(EXERCISE OBJECTIVE)
Could you please transcribe the data exactly, without the pictures?
┌──
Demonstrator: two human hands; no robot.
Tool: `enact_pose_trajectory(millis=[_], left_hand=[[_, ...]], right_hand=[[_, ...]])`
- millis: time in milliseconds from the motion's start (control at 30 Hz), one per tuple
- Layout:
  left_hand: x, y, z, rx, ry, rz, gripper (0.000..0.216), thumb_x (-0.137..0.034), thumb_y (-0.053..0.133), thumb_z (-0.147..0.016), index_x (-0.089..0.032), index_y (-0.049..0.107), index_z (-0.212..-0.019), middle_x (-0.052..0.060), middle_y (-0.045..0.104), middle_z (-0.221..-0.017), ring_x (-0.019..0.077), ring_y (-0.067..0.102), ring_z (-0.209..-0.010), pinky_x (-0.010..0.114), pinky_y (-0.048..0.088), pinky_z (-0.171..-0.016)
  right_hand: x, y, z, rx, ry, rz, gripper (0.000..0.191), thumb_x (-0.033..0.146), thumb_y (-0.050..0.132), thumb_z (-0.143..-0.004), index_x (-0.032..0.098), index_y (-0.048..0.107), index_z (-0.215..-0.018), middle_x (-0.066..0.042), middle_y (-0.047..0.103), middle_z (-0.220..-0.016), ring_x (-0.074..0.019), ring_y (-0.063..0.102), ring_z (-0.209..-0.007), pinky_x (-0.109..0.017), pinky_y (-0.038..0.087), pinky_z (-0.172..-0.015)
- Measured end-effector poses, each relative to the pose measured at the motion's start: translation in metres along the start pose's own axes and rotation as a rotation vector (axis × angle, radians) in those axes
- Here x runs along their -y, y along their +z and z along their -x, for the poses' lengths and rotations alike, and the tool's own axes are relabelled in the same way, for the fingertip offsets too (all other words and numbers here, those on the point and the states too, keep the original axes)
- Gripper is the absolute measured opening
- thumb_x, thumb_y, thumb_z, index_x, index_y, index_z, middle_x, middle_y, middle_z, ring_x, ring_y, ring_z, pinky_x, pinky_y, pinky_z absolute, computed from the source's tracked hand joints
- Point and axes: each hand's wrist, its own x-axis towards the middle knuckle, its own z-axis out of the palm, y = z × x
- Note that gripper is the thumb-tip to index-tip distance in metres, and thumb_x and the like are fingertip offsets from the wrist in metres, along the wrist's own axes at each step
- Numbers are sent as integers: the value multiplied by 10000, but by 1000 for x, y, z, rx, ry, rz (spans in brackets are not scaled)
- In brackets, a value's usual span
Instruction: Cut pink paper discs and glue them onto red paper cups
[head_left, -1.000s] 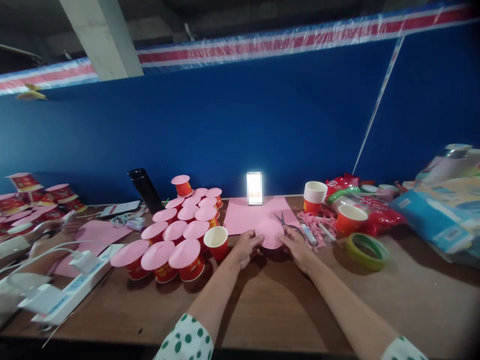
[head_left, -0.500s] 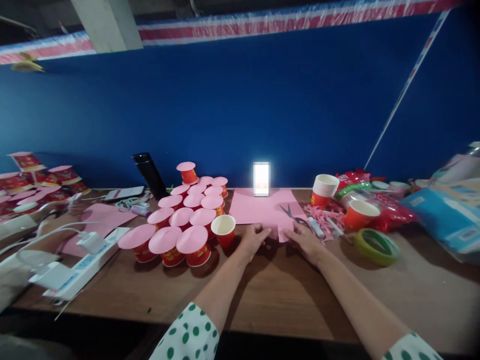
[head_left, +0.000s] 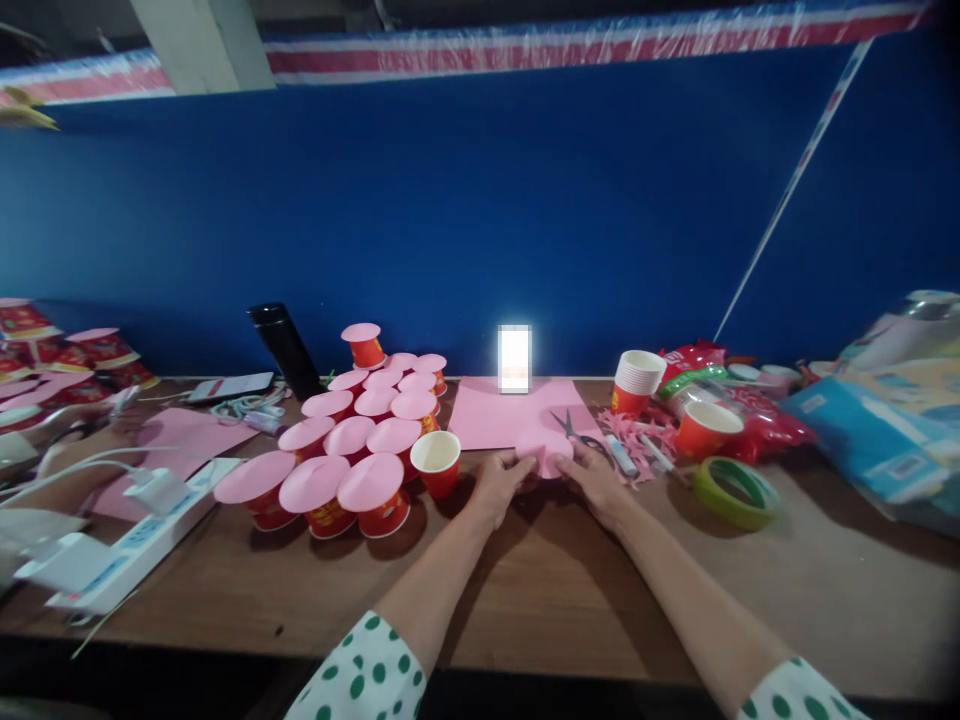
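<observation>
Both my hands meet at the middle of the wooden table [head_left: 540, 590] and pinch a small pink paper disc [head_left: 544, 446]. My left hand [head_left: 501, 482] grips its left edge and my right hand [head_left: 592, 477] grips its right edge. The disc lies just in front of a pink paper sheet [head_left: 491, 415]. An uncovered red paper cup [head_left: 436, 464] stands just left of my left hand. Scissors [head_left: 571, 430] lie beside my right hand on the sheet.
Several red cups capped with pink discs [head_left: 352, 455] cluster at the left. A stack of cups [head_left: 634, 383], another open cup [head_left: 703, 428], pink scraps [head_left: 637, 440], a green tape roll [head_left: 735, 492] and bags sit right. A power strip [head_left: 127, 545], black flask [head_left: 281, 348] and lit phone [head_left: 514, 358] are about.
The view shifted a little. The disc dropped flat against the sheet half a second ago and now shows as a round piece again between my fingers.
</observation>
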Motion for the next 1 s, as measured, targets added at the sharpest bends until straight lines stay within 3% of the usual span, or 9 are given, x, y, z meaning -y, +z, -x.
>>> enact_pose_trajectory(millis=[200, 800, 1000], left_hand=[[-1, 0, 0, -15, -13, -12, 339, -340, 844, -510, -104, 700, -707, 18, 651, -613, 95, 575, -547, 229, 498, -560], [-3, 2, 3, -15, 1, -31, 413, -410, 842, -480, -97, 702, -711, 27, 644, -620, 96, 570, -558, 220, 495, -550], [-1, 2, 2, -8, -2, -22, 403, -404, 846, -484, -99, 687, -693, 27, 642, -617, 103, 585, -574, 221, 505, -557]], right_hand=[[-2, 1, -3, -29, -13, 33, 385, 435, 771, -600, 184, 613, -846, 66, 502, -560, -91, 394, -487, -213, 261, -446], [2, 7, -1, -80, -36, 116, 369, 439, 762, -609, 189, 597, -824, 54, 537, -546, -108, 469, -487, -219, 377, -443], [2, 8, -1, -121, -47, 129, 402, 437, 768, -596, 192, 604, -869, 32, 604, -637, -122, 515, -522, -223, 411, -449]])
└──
(REPLY)
Demonstrator: two human hands; no robot.
Tool: `enact_pose_trajectory(millis=[_], left_hand=[[_, ...]], right_hand=[[_, ...]])`
- millis: time in milliseconds from the motion's start (control at 30 Hz), one per tuple
- Layout:
  left_hand: x, y, z, rx, ry, rz, gripper (0.000..0.216), thumb_x (-0.137..0.034), thumb_y (-0.053..0.133), thumb_z (-0.147..0.016), index_x (-0.089..0.032), index_y (-0.049..0.107), index_z (-0.212..-0.019), middle_x (-0.052..0.060), middle_y (-0.045..0.104), middle_z (-0.221..-0.017), ring_x (-0.019..0.077), ring_y (-0.067..0.102), ring_z (-0.209..-0.010), pinky_x (-0.010..0.114), pinky_y (-0.048..0.088), pinky_z (-0.171..-0.016)
  right_hand: x, y, z, rx, ry, rz, gripper (0.000..0.191), thumb_x (-0.033..0.146), thumb_y (-0.050..0.132), thumb_z (-0.143..-0.004), index_x (-0.032..0.098), index_y (-0.048..0.107), index_z (-0.215..-0.018), middle_x (-0.066..0.042), middle_y (-0.047..0.103), middle_z (-0.220..-0.016), ring_x (-0.074..0.019), ring_y (-0.063..0.102), ring_z (-0.209..-0.007), pinky_x (-0.109..0.017), pinky_y (-0.038..0.087), pinky_z (-0.172..-0.015)
- Measured end-effector poses, each relative to the pose measured at the motion's start: translation in metres along the start pose's own axes and rotation as a rotation vector (axis × angle, radians) in those axes
- Here x runs along their -y, y along their +z and z along their -x, for the poses' lengths and rotations alike, and the tool's own axes are relabelled in the same way, for the fingertip offsets too (all other words and numbers here, those on the point and the states too, keep the original axes)
- Gripper is the absolute measured opening
- thumb_x, thumb_y, thumb_z, index_x, index_y, index_z, middle_x, middle_y, middle_z, ring_x, ring_y, ring_z, pinky_x, pinky_y, pinky_z absolute, computed from the source's tracked hand joints
- Point and axes: each hand's wrist, its own x-axis towards the middle knuckle, its own z-axis out of the palm, y = z × x
- Note that gripper is the thumb-tip to index-tip distance in metres, and thumb_x and the like are fingertip offsets from the wrist in metres, along the wrist's own axes at each step
- Numbers are sent as integers: the value multiplied by 10000, but by 1000 for x, y, z, rx, ry, rz (spans in brackets are not scaled)
- In brackets, a value's usual span
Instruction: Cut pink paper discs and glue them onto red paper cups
[head_left, -1.000s] 
[head_left, -0.500s] 
[head_left, +0.000s] 
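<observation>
Both my hands meet at the middle of the wooden table [head_left: 540, 590] and pinch a small pink paper disc [head_left: 544, 446]. My left hand [head_left: 501, 482] grips its left edge and my right hand [head_left: 592, 477] grips its right edge. The disc lies just in front of a pink paper sheet [head_left: 491, 415]. An uncovered red paper cup [head_left: 436, 464] stands just left of my left hand. Scissors [head_left: 571, 430] lie beside my right hand on the sheet.
Several red cups capped with pink discs [head_left: 352, 455] cluster at the left. A stack of cups [head_left: 634, 383], another open cup [head_left: 703, 428], pink scraps [head_left: 637, 440], a green tape roll [head_left: 735, 492] and bags sit right. A power strip [head_left: 127, 545], black flask [head_left: 281, 348] and lit phone [head_left: 514, 358] are about.
The view shifted a little. The disc dropped flat against the sheet half a second ago and now shows as a round piece again between my fingers.
</observation>
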Motion for the next 1 s, as measured, targets added at the sharpest bends until straight lines stay within 3% of the usual span, or 9 are given, x, y, z meaning -y, +z, -x.
>>> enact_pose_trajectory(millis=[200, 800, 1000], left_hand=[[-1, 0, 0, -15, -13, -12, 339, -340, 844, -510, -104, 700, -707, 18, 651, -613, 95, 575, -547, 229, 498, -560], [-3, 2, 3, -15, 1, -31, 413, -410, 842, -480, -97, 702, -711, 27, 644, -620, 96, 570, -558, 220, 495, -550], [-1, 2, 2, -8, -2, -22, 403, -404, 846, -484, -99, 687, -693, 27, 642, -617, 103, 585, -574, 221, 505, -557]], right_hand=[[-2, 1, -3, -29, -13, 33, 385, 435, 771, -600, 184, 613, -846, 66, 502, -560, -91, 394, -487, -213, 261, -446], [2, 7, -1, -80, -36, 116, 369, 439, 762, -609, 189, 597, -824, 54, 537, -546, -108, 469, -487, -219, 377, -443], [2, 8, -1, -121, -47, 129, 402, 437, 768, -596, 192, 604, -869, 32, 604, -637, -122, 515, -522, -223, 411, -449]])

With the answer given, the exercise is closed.